= Beginning of Section =

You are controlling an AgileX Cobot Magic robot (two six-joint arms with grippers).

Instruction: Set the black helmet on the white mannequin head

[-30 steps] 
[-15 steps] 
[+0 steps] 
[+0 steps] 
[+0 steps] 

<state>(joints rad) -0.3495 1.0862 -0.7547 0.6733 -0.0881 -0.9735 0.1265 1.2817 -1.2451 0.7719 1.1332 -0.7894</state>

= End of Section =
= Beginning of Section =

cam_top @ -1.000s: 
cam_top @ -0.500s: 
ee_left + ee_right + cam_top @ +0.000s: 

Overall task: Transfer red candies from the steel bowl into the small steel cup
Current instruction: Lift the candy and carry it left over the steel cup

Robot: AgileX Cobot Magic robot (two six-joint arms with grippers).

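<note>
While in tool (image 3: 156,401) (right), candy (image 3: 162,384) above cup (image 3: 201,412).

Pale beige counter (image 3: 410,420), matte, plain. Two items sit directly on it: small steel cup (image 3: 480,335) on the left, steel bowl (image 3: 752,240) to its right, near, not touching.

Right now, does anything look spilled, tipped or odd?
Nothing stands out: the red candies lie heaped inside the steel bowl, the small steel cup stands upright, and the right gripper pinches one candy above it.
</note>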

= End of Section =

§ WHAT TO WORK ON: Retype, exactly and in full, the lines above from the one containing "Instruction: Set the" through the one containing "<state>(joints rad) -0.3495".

§ TASK RESPONSE:
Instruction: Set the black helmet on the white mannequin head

[-30 steps] 
[-15 steps] 
[+0 steps] 
[+0 steps] 
[+0 steps] 

<state>(joints rad) -0.3495 1.0862 -0.7547 0.6733 -0.0881 -0.9735 0.1265 1.2817 -1.2451 0.7719 1.1332 -0.7894</state>

What the answer needed to say has been said.